Aside from Flags of Our Fathers, “Down Will Come” featured more flags and/or fathers than you’re likely to see in a given hour of televised entertainment. The stars and stripes are littered throughout the Vinci P.D. precinct, various apartments, random billboards (and last week’s episode “Maybe Tomorrow“, which aired one day after the Fourth of July, even had an American Sniper billboard). One of the many, many (many, many, many) guys that Frank Semyon tries to squeeze for extra cash has a little lawn flag sticking out of the pencil holder on his desk. There’s more national imagery in “Down Will Come” than any episode of the second season so far, but at least it’s more subtle than earlier lines like We were working for America, sir, which just land with a leaden and damn-near unpatriotic thud.

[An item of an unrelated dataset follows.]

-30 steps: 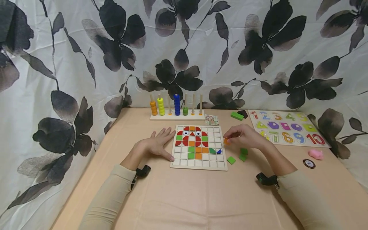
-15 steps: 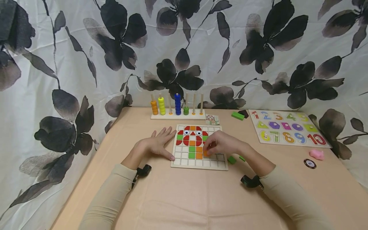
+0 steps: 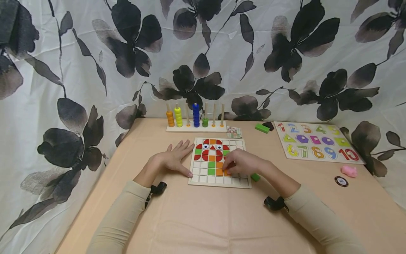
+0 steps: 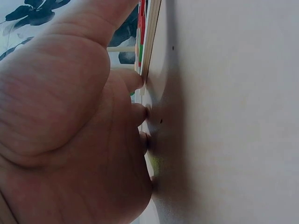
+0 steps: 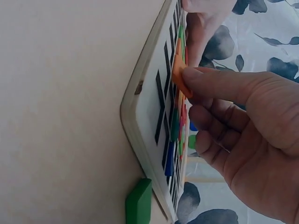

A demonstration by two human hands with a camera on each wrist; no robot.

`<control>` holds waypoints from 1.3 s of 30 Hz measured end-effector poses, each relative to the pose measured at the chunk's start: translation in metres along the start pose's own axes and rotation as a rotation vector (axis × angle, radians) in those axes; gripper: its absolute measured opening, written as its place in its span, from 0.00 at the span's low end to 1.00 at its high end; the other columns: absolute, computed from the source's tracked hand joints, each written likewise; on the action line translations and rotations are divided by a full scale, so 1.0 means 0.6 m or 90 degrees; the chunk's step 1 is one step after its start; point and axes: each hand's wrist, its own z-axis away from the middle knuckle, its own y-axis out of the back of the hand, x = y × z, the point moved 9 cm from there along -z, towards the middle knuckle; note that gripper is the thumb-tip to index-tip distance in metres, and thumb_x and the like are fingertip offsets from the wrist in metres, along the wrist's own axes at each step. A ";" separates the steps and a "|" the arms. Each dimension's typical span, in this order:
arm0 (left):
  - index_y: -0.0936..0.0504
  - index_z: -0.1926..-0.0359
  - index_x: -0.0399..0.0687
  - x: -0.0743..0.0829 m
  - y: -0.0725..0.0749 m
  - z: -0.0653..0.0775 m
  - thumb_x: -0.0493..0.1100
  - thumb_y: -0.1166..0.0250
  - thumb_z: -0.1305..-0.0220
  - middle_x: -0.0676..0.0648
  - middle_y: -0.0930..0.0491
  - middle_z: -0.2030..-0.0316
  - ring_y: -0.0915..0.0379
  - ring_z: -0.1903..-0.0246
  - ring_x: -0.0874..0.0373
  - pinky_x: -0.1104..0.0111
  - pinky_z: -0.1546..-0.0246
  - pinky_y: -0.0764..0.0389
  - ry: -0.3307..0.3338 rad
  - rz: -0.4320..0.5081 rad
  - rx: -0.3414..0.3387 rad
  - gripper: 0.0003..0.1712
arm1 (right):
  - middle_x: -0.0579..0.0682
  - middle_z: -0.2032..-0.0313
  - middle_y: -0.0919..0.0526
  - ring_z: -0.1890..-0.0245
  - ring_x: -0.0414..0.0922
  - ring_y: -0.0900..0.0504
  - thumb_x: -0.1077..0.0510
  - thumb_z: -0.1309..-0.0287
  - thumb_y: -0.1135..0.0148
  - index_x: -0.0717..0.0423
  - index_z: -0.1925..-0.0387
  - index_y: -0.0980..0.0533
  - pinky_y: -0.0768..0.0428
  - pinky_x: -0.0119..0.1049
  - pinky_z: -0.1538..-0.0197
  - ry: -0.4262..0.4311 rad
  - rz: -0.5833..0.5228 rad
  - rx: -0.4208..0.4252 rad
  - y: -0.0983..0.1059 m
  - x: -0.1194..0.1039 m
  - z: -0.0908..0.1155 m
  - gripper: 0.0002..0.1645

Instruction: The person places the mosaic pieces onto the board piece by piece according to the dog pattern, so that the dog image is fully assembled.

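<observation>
A white gridded board [image 3: 197,180] lies on the table, its upper and middle cells filled with red, orange and green tiles and two eye tiles. My left hand [image 3: 173,161] rests flat with spread fingers at the board's left edge; its thumb touches the lower left side. Over the lower middle of the grid, my right hand [image 3: 244,162] pinches an orange square tile [image 5: 178,74] between thumb and fingers. In the right wrist view this tile is tilted against the board surface. A blue tile [image 5: 169,161] and a dark green tile [image 5: 174,125] sit on the grid nearby.
A green square tile [image 3: 255,177] lies beside the board's right edge. Behind stand a peg stacker [image 3: 196,129] with coloured rings and a small picture card [image 3: 234,132]. Rightward are a green block [image 3: 262,128], a number puzzle [image 3: 317,141], a pink figure [image 3: 349,171] and a round token [image 3: 341,181].
My right hand has carried the orange tile left from beside the board to the grid's lower middle, then shifted slightly further down-left. My left hand has stayed in place.
</observation>
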 end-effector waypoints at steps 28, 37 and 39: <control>0.63 0.24 0.60 0.001 -0.001 0.001 0.83 0.36 0.66 0.47 0.72 0.24 0.80 0.26 0.46 0.39 0.34 0.71 0.001 -0.009 -0.003 0.75 | 0.44 0.59 0.16 0.61 0.45 0.22 0.59 0.49 0.28 0.47 0.57 0.16 0.22 0.34 0.58 -0.163 -0.085 0.153 0.095 0.183 0.224 0.15; 0.63 0.23 0.58 0.006 0.002 0.003 0.82 0.36 0.64 0.46 0.72 0.24 0.80 0.27 0.46 0.38 0.34 0.70 -0.006 -0.010 -0.006 0.75 | 0.43 0.62 0.16 0.65 0.46 0.22 0.61 0.50 0.27 0.48 0.59 0.15 0.22 0.33 0.61 -0.120 -0.011 0.150 0.082 0.186 0.230 0.13; 0.63 0.23 0.57 0.006 0.002 0.002 0.82 0.36 0.65 0.45 0.72 0.24 0.80 0.27 0.45 0.38 0.34 0.70 -0.006 -0.011 -0.005 0.75 | 0.42 0.63 0.17 0.66 0.45 0.23 0.62 0.50 0.28 0.48 0.60 0.15 0.22 0.31 0.62 -0.121 0.010 0.151 0.083 0.184 0.228 0.13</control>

But far more interesting are the father-son (or -daughter, in Ani’s case) dynamics packed into the fourth hour, which begins with Semyon and his wife griping over their lack of offspring. Jordan proposes adoption, Frank scoffs at the idea of raising someone else’s
sinner child; Jordan insinuates she might not be able to have children after “the operation”, Frank suggests more tests; ultimately, Frank pushes the issue off because of all of the other stuff he has going down at warp-speed, kicked off by Caspere’s murder and the sudden dissolution of his once-stable empire. Frank’s the kind of guy who needs his empire to sprawl, he needs land, he needs people to know his name, he needs legacy that lasts and refuses to be satisfied until he has it in full. Ironic, then, that a guy obsessed with his own empire can’t figure out what every emperor before him has discovered: those one-off kings who had no offspring to carry on their names? Those guys who stood in as buffers between one massive dynasty and the next? History isn’t so kind to those guys.